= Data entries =
####################

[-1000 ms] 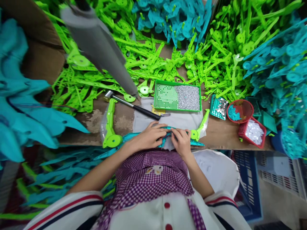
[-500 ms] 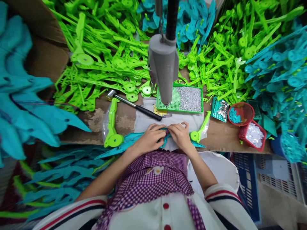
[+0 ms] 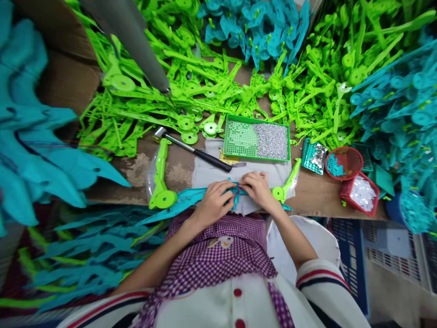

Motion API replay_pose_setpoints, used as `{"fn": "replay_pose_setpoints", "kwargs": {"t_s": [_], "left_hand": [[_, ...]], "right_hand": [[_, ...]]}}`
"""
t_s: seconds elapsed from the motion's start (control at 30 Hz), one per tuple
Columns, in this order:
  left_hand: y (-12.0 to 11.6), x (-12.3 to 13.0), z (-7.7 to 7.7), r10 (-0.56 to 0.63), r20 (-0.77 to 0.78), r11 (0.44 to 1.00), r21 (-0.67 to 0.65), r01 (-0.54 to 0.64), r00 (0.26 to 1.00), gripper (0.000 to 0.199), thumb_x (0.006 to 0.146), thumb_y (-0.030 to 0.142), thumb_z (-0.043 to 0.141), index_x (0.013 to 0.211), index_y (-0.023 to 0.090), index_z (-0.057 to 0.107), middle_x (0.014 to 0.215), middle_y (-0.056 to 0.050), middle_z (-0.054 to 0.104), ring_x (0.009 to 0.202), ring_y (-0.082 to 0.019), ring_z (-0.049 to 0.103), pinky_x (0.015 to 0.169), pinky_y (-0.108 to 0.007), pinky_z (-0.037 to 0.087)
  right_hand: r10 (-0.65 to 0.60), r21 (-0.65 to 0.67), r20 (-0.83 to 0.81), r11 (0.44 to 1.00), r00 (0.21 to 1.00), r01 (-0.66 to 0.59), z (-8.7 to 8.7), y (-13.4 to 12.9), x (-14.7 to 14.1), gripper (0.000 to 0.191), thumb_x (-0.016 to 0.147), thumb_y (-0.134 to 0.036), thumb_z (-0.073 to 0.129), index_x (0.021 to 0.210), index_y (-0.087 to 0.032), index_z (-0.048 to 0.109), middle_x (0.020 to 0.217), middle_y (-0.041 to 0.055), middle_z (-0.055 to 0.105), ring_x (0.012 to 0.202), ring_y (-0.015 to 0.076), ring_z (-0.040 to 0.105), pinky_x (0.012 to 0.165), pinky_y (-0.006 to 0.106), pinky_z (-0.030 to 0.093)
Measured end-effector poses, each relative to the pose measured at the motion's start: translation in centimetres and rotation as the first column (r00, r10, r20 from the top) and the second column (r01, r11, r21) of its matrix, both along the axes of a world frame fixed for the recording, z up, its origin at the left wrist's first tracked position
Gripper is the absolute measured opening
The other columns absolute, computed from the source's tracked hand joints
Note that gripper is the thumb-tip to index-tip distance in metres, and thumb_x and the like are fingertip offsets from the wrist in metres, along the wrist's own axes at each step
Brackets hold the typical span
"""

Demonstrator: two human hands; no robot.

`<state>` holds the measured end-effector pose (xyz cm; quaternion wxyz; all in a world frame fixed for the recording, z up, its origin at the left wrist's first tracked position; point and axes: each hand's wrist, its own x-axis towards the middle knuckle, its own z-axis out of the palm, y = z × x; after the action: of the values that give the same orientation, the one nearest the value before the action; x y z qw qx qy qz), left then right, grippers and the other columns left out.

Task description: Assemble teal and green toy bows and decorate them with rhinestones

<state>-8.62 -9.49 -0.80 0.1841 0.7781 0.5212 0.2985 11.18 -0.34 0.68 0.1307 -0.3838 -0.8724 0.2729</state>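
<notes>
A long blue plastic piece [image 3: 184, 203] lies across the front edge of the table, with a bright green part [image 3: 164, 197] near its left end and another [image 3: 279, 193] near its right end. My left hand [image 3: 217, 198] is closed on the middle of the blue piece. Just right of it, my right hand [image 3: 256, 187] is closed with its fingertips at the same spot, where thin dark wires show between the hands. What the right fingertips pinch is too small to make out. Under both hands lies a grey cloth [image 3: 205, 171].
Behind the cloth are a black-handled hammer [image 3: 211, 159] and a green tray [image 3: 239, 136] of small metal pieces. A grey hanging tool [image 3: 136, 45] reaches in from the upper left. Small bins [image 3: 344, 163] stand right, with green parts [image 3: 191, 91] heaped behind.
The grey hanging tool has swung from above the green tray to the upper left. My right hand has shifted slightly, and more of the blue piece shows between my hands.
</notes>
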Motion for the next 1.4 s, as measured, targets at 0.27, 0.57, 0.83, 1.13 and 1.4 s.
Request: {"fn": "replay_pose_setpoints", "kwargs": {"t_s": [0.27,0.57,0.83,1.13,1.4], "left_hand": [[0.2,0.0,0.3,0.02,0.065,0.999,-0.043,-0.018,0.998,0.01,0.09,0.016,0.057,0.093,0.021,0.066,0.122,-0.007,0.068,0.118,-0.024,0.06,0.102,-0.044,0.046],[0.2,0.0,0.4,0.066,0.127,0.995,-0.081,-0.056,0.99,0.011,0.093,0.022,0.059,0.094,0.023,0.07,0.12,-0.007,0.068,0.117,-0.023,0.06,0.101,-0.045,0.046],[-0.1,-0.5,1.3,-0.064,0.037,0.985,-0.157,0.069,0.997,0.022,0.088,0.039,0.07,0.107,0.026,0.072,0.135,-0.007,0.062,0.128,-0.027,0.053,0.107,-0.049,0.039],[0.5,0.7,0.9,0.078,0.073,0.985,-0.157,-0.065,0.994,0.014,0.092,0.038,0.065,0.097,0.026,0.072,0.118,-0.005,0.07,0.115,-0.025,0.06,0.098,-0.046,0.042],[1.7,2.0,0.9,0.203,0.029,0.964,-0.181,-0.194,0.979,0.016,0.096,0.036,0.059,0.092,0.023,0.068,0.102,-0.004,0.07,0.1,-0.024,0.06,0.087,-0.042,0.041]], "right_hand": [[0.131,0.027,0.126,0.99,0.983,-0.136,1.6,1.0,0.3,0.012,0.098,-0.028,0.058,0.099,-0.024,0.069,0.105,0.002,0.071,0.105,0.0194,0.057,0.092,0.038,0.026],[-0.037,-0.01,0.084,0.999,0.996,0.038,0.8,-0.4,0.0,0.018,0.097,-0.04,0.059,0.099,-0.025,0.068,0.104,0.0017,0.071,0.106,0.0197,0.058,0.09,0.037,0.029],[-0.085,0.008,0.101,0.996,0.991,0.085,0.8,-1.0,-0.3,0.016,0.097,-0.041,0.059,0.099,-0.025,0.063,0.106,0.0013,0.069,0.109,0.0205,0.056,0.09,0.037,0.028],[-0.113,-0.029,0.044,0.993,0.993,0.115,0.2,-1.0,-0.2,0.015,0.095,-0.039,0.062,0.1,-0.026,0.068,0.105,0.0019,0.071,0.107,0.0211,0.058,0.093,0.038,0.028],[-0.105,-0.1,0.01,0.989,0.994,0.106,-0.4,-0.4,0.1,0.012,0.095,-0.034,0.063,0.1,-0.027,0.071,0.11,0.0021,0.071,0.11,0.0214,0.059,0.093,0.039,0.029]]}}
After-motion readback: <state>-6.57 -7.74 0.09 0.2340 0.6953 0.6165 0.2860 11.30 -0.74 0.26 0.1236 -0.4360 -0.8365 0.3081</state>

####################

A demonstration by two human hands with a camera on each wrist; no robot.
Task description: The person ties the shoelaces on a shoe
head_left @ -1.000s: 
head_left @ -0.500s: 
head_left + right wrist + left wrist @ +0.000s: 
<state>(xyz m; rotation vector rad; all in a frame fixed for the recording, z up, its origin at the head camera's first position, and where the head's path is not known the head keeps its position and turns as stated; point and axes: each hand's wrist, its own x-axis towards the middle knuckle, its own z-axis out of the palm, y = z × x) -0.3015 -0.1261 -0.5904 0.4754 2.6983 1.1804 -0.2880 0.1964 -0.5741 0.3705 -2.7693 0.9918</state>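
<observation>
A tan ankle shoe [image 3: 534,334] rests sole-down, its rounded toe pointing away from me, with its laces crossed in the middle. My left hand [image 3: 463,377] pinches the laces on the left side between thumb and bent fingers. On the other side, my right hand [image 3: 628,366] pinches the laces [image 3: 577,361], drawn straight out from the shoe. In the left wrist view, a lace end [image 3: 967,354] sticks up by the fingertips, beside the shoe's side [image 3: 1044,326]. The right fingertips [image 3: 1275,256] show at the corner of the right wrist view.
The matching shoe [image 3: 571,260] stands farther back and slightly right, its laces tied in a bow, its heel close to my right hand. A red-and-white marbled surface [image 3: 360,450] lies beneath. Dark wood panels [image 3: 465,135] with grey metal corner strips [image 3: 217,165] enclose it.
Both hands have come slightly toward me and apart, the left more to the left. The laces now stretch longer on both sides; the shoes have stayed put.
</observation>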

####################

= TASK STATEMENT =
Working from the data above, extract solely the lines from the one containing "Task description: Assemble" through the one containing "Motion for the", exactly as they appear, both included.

= WRITTEN RESPONSE =
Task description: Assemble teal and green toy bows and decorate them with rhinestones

<state>-8.62 -9.49 -0.80 0.1841 0.7781 0.5212 0.2985 11.18 -0.34 0.68 0.1307 -0.3838 -0.8724 0.2729</state>
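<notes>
A long blue plastic piece [image 3: 184, 203] lies across the front edge of the table, with a bright green part [image 3: 164, 197] near its left end and another [image 3: 279, 193] near its right end. My left hand [image 3: 217, 198] is closed on the middle of the blue piece. Just right of it, my right hand [image 3: 256, 187] is closed with its fingertips at the same spot, where thin dark wires show between the hands. What the right fingertips pinch is too small to make out. Under both hands lies a grey cloth [image 3: 205, 171].
Behind the cloth are a black-handled hammer [image 3: 211, 159] and a green tray [image 3: 239, 136] of small metal pieces. A grey hanging tool [image 3: 136, 45] reaches in from the upper left. Small bins [image 3: 344, 163] stand right, with green parts [image 3: 191, 91] heaped behind.
The grey hanging tool has swung from above the green tray to the upper left. My right hand has shifted slightly, and more of the blue piece shows between my hands.
</notes>
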Motion for the next 1.4 s, as measured, targets at 0.27, 0.57, 0.83, 1.13 and 1.4 s.

No additional output is expected for this exercise.